### Try it
Omitting the pictures, output all of the records precisely as written.

### Dataset
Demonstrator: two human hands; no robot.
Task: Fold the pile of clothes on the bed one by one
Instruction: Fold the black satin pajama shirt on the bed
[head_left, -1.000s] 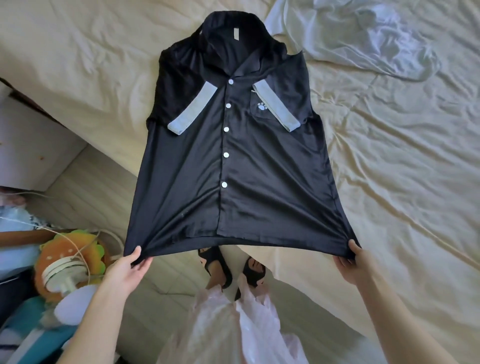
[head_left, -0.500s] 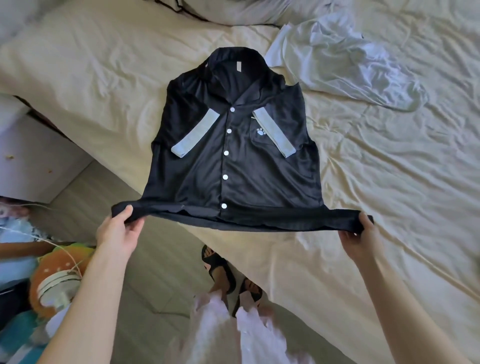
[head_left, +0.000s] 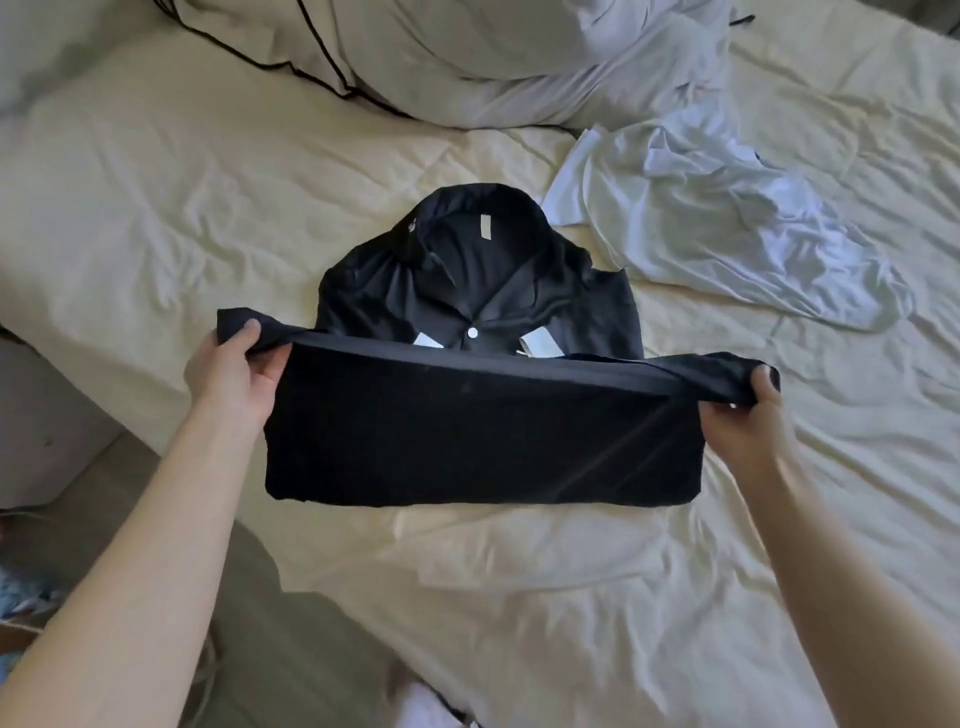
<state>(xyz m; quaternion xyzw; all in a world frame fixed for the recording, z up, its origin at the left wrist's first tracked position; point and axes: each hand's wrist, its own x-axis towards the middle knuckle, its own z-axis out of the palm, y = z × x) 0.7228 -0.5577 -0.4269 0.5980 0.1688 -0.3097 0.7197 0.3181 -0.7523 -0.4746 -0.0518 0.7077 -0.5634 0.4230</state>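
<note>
Left hand (head_left: 234, 374) grips the left corner of the black shirt (head_left: 483, 431) hem, thumb on top, fingers curled under the bunched fabric. Right hand (head_left: 748, 421) does the same at the right corner — thumb over the hem, cloth pinched. Hem is stretched taut between both hands, lifted off the bed (head_left: 156, 218), lower half doubled up over the front. Collar end lies flat on the cream sheet, far side; one white button and two pale strips show just beyond the hem. White garment (head_left: 727, 218) sits crumpled far right, just beside the collar. Duvet (head_left: 467, 57) with dark piping — far edge.
</note>
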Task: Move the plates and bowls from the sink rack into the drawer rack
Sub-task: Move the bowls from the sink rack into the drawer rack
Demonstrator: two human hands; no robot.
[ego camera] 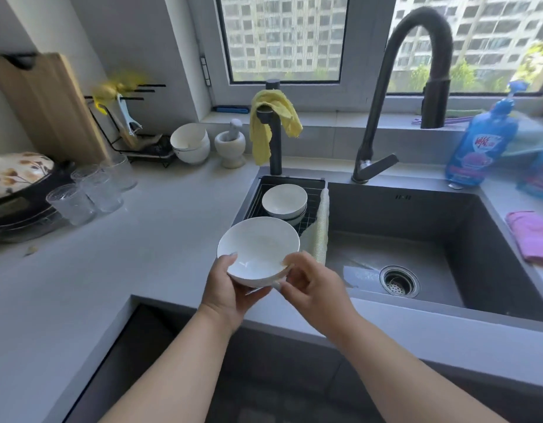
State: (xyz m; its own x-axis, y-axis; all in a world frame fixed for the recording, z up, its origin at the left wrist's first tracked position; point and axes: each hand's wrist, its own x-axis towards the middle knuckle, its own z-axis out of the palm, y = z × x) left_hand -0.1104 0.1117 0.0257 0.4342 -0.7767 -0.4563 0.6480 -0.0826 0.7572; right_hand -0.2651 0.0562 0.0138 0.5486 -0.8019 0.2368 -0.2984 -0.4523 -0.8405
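Note:
A white bowl (258,245) is held over the counter's front edge, just in front of the sink rack (311,206). My left hand (230,285) cups it from below with the thumb on its rim. My right hand (313,285) pinches the bowl's right rim. In the black wire sink rack, a stack of white bowls (284,201) sits upright at the sink's left end. The drawer rack is not in view; only dark space shows below the counter.
The dark sink (416,239) with its drain lies to the right, under a black faucet (416,71). A pale cloth (320,233) hangs on the rack's edge. Glasses (90,190) and a pot stand at left; more bowls (190,143) and a mortar are at the back.

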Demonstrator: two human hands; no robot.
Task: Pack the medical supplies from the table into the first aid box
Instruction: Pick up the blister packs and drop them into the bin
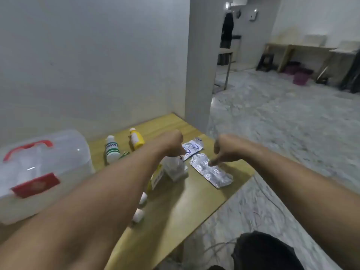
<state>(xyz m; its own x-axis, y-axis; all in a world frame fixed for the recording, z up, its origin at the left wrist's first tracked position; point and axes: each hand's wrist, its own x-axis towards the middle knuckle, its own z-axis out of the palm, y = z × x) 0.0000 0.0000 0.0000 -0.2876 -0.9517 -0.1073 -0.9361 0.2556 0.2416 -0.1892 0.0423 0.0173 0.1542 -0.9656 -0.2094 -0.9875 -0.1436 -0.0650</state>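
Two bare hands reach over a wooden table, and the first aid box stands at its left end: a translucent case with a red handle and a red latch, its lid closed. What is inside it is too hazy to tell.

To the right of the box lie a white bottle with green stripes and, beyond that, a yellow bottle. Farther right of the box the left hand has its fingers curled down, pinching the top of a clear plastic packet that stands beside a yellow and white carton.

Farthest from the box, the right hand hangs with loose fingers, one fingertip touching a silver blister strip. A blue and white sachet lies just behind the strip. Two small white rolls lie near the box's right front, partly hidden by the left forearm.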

### Task response
Demonstrator: two human hands; no robot.
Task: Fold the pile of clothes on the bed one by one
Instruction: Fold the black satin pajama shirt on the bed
[head_left, -1.000s] 
[head_left, -0.500s] 
[head_left, +0.000s] 
<state>(xyz m; quaternion xyzw; all in a world frame fixed for the recording, z up, its origin at the left wrist's first tracked position; point and axes: each hand's wrist, its own x-axis towards the middle knuckle, its own z-axis out of the palm, y = z × x) 0.7228 -0.5577 -0.4269 0.5980 0.1688 -0.3097 0.7197 0.3181 -0.7523 -0.4746 -0.0518 0.7077 -0.5634 0.4230</state>
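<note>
Left hand (head_left: 234, 374) grips the left corner of the black shirt (head_left: 483, 431) hem, thumb on top, fingers curled under the bunched fabric. Right hand (head_left: 748, 421) does the same at the right corner — thumb over the hem, cloth pinched. Hem is stretched taut between both hands, lifted off the bed (head_left: 156, 218), lower half doubled up over the front. Collar end lies flat on the cream sheet, far side; one white button and two pale strips show just beyond the hem. White garment (head_left: 727, 218) sits crumpled far right, just beside the collar. Duvet (head_left: 467, 57) with dark piping — far edge.
</note>
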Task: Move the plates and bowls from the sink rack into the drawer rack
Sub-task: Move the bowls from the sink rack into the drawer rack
Demonstrator: two human hands; no robot.
[ego camera] 
State: (xyz m; its own x-axis, y-axis; all in a world frame fixed for the recording, z up, its origin at the left wrist's first tracked position; point and axes: each hand's wrist, its own x-axis towards the middle knuckle, its own z-axis out of the palm, y = z × x) left_hand -0.1104 0.1117 0.0257 0.4342 -0.7767 -0.4563 0.6480 -0.0826 0.7572; right_hand -0.2651 0.0562 0.0138 0.5486 -0.8019 0.2368 -0.2984 -0.4523 -0.8405
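Note:
A white bowl (258,245) is held over the counter's front edge, just in front of the sink rack (311,206). My left hand (230,285) cups it from below with the thumb on its rim. My right hand (313,285) pinches the bowl's right rim. In the black wire sink rack, a stack of white bowls (284,201) sits upright at the sink's left end. The drawer rack is not in view; only dark space shows below the counter.
The dark sink (416,239) with its drain lies to the right, under a black faucet (416,71). A pale cloth (320,233) hangs on the rack's edge. Glasses (90,190) and a pot stand at left; more bowls (190,143) and a mortar are at the back.
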
Demonstrator: two human hands; no robot.
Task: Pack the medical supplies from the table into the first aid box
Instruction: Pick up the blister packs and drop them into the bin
<state>(xyz m; its own x-axis, y-axis; all in a world frame fixed for the recording, z up, its origin at the left wrist's first tracked position; point and axes: each hand's wrist, its own x-axis towards the middle knuckle, its own z-axis out of the palm, y = z × x) 0.0000 0.0000 0.0000 -0.2876 -0.9517 -0.1073 -0.9361 0.2556 0.2416 -0.1892 0.0423 0.0173 0.1542 -0.9656 -0.2094 -0.9875 -0.1436 -0.0650</state>
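Two bare hands reach over a wooden table, and the first aid box stands at its left end: a translucent case with a red handle and a red latch, its lid closed. What is inside it is too hazy to tell.

To the right of the box lie a white bottle with green stripes and, beyond that, a yellow bottle. Farther right of the box the left hand has its fingers curled down, pinching the top of a clear plastic packet that stands beside a yellow and white carton.

Farthest from the box, the right hand hangs with loose fingers, one fingertip touching a silver blister strip. A blue and white sachet lies just behind the strip. Two small white rolls lie near the box's right front, partly hidden by the left forearm.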

Nothing remains to be added to the response.